Task directions:
Reproduce every line of the material below, but drop the pictures.
[[ Supplied material, beginning ]]
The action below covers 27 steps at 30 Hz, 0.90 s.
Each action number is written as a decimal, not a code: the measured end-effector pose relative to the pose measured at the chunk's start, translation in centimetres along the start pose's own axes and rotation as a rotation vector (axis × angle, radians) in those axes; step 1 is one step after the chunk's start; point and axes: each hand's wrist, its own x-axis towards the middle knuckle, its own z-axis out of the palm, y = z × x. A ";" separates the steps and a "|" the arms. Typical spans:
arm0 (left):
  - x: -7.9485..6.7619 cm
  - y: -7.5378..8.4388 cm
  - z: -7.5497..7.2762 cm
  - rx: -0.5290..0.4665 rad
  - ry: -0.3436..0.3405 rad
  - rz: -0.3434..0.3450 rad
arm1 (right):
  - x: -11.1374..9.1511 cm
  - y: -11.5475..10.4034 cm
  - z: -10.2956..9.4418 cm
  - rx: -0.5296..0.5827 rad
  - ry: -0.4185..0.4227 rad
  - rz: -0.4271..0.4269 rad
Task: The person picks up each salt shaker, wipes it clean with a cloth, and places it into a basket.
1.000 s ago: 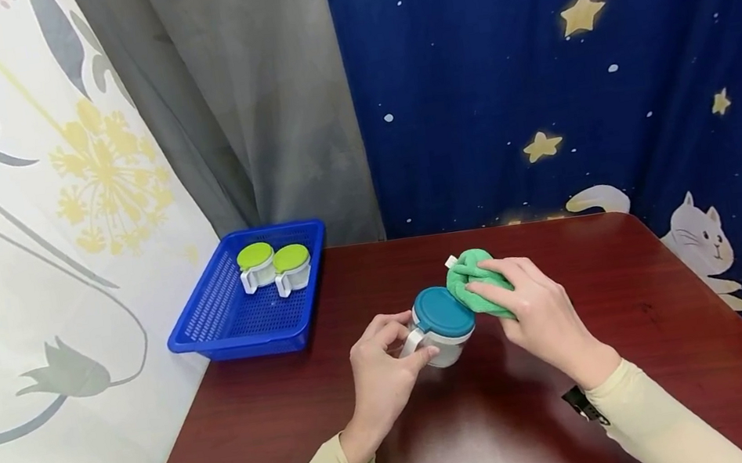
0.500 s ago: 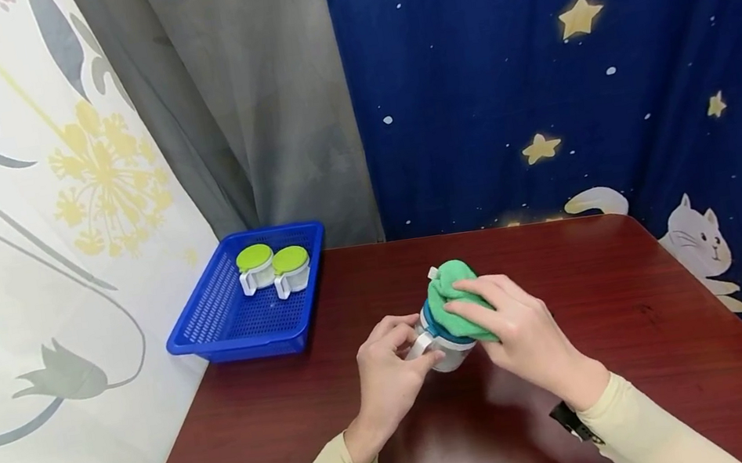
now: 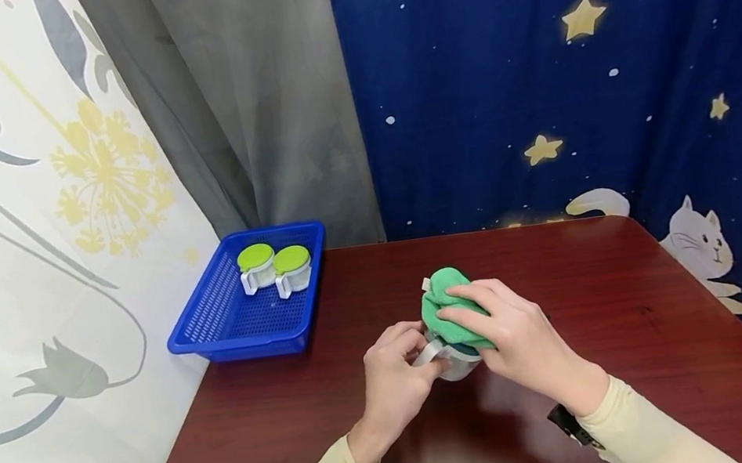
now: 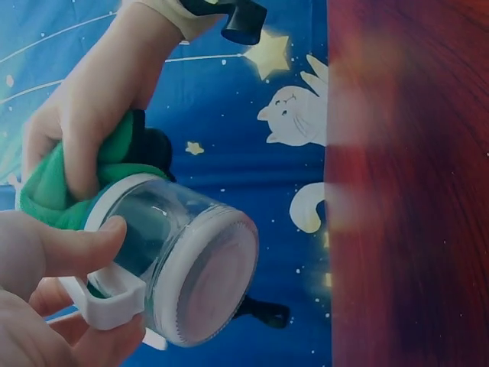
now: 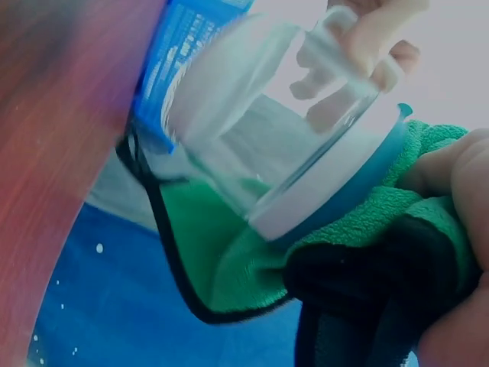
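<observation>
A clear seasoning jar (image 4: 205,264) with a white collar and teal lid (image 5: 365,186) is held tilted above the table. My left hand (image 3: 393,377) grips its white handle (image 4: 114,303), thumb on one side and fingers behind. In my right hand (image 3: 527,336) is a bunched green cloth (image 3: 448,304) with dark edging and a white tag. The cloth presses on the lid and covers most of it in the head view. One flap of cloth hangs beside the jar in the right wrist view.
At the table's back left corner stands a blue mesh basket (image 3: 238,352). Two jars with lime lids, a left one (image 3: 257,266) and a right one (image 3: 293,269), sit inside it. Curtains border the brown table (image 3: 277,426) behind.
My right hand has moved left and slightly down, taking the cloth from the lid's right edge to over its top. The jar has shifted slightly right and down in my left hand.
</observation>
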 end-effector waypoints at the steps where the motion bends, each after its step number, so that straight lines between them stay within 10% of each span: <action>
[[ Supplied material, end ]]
Answer space:
The action below covers 27 steps at 30 Hz, 0.90 s.
Each action number is written as a decimal, not a code: the measured end-effector pose relative to the pose measured at the chunk's start, translation in centimetres along the start pose's own axes and rotation as a rotation vector (axis × angle, radians) in those axes; step 1 is one step after the chunk's start; point and axes: each hand's wrist, its own x-axis towards the middle knuckle, its own z-axis out of the palm, y = z × x. A ";" separates the steps and a "|" the arms. Typical spans:
arm0 (left):
  - x: -7.9485..6.7619 cm
  - y: -7.5378..8.4388 cm
  - z: -7.5497..7.2762 cm
  - rx: -0.5290..0.4665 rad
  - ry: -0.3436..0.3405 rad
  - rz: -0.3434..0.3450 rad
arm1 (right):
  - x: -11.1374..9.1511 cm
  - y: -11.5475..10.4034 cm
  - z: -10.2956..9.4418 cm
  - rx: -0.5296..0.5827 rad
  - ry: -0.4185..0.4227 rad
  - rz: -0.4271..0.4269 rad
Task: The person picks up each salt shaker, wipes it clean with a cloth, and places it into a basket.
1.000 s ago: 
0.500 s ago: 
now: 
now: 
now: 
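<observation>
A clear seasoning jar (image 4: 205,264) with a white collar and teal lid (image 5: 365,186) is held tilted above the table. My left hand (image 3: 393,377) grips its white handle (image 4: 114,303), thumb on one side and fingers behind. In my right hand (image 3: 527,336) is a bunched green cloth (image 3: 448,304) with dark edging and a white tag. The cloth presses on the lid and covers most of it in the head view. One flap of cloth hangs beside the jar in the right wrist view.
At the table's back left corner stands a blue mesh basket (image 3: 238,352). Two jars with lime lids, a left one (image 3: 257,266) and a right one (image 3: 293,269), sit inside it. Curtains border the brown table (image 3: 277,426) behind.
My right hand has moved left and slightly down, taking the cloth from the lid's right edge to over its top. The jar has shifted slightly right and down in my left hand.
</observation>
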 end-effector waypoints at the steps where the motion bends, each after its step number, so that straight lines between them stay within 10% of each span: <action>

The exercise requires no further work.